Re: [PATCH] i915/pmu: Wire GuC backend to per-client busyness

Umesh Nerlige Ramappa <umesh.nerlige.ramappa@xxxxxxxxx> · Fri, 26 Aug 2022 09:33:08 -0700

On Thu, Aug 25, 2022 at 06:44:50PM -0700, Dixit, Ashutosh wrote:
On Thu, 04 Aug 2022 16:21:25 -0700, Umesh Nerlige Ramappa wrote:

Hi Umesh, I am fairly new to this code so some questions will be below will
be newbie questions, thanks for bearing with me.

diff --git a/drivers/gpu/drm/i915/gt/intel_context.c b/drivers/gpu/drm/i915/gt/intel_context.c
index 654a092ed3d6..e2d70a9fdac0 100644
--- a/drivers/gpu/drm/i915/gt/intel_context.c
+++ b/drivers/gpu/drm/i915/gt/intel_context.c
@@ -576,16 +576,24 @@ void intel_context_bind_parent_child(struct intel_context *parent,
	child->parallel.parent = parent;
 }

-u64 intel_context_get_total_runtime_ns(const struct intel_context *ce)
+u64 intel_context_get_total_runtime_ns(struct intel_context *ce)
 {
	u64 total, active;

+	if (ce->ops->update_stats)
+		ce->ops->update_stats(ce);
+
	total = ce->stats.runtime.total;
	if (ce->ops->flags & COPS_RUNTIME_CYCLES)
		total *= ce->engine->gt->clock_period_ns;

	active = READ_ONCE(ce->stats.active);
-	if (active)
+	/*
+	 * When COPS_RUNTIME_ACTIVE_TOTAL is set for ce->cops, the backend
+	 * already provides the total active time of the context, so skip this
+	 * calculation when this flag is set.
+	 */
+	if (active && !(ce->ops->flags & COPS_RUNTIME_ACTIVE_TOTAL))
		active = intel_context_clock() - active;

	return total + active;

/snip/

@@ -1396,6 +1399,10 @@ static void guc_timestamp_ping(struct work_struct *wrk)
	with_intel_runtime_pm(&gt->i915->runtime_pm, wakeref)
		__update_guc_busyness_stats(guc);

+	/* adjust context stats for overflow */
+	xa_for_each(&guc->context_lookup, index, ce)
+		__guc_context_update_clks(ce);

What is the reason for calling __guc_context_update_clks() periodically
from guc_timestamp_ping() since it appears we should just be able to call
__guc_context_update_clks() from intel_context_get_total_runtime_ns() to
update 'active'? Is the reason for calling __guc_context_update_clks()
periodically that the calculations in __guc_context_update_clks() become
invalid if the counters overflow?

Correct, these are 32-bit counters and the worker just tracks overflow.


+
	intel_gt_reset_unlock(gt, srcu);

	mod_delayed_work(system_highpri_wq, &guc->timestamp.work,
@@ -1469,6 +1476,56 @@ void intel_guc_busyness_unpark(struct intel_gt *gt)
			 guc->timestamp.ping_delay);
 }

+static void __guc_context_update_clks(struct intel_context *ce)
+{
+	struct intel_guc *guc = ce_to_guc(ce);
+	struct intel_gt *gt = ce->engine->gt;
+	u32 *pphwsp, last_switch, engine_id;
+	u64 start_gt_clk, active;
+	unsigned long flags;
+	ktime_t unused;
+
+	spin_lock_irqsave(&guc->timestamp.lock, flags);
+
+	/*
+	 * GPU updates ce->lrc_reg_state[CTX_TIMESTAMP] when context is switched
+	 * out, however GuC updates PPHWSP offsets below.

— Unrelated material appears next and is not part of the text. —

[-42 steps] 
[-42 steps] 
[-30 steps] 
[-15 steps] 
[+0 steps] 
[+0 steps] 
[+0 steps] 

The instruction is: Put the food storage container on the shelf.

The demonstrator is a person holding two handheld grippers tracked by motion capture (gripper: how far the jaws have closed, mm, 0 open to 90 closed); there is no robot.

Hence KMD (CPU)
+	 * relies on GuC and GPU for busyness calculations. Due to this, A
+	 * potential race was highlighted in an earlier review that can lead to
+	 * double accounting of busyness. While the solution to this is a wip,
+	 * busyness is still usable for platforms running GuC submission.
+	 */
+	pphwsp = ((void *)ce->lrc_reg_state) - LRC_STATE_OFFSET;
+	last_switch = READ_ONCE(pphwsp[PPHWSP_GUC_CONTEXT_USAGE_STAMP_LO]);
+	engine_id = READ_ONCE(pphwsp[PPHWSP_GUC_CONTEXT_USAGE_ENGINE_ID]);
+
+	guc_update_pm_timestamp(guc, &unused);
+
+	if (engine_id != 0xffffffff && last_switch) {
+		start_gt_clk = READ_ONCE(ce->stats.runtime.start_gt_clk);
+		__extend_last_switch(guc, &start_gt_clk, last_switch);
+		active = intel_gt_clock_interval_to_ns(gt, guc->timestamp.gt_stamp - start_gt_clk);
+		WRITE_ONCE(ce->stats.runtime.start_gt_clk, start_gt_clk);
+		WRITE_ONCE(ce->stats.active, active);

Should not need WRITE_ONCE to update regular memory. Not even sure we need
READ_ONCE above.

Not sure I checked what they do. I was thinking these are needed for the 
memory ordering (as in be sure that start_gt_clk is updated before 
active).


+	} else {
+		lrc_update_runtime(ce);

As was being discussed, should not need this here in this function. See
below too.

In short, I added this here so that a query for busyness following idle 
can be obtained immediately. For GuC backend, the context is unpinned 
after disabling scheduling on that context and that is asynchronous.  
Also if there are more requests on that context, the scheduling may not 
be disabled and unpin may not happen, so updated runtime would only be 
seen much much later.

It is still safe to call from here because we know that the context is 
not active and has switched out. If it did switch in while we were 
reading this, that's still fine, we would only report the value stored 
in the context image.


+	}
+
+	spin_unlock_irqrestore(&guc->timestamp.lock, flags);
+}
+
+static void guc_context_update_stats(struct intel_context *ce)
+{
+	if (!intel_context_pin_if_active(ce)) {
+		WRITE_ONCE(ce->stats.runtime.start_gt_clk, 0);
+		WRITE_ONCE(ce->stats.active, 0);

Why do these need to be initialized to 0? Looks like the calculations in
__guc_context_update_clks() will work even if we don't do this? Also I
didn't follow the 'if (!intel_context_pin_if_active(ce))' check.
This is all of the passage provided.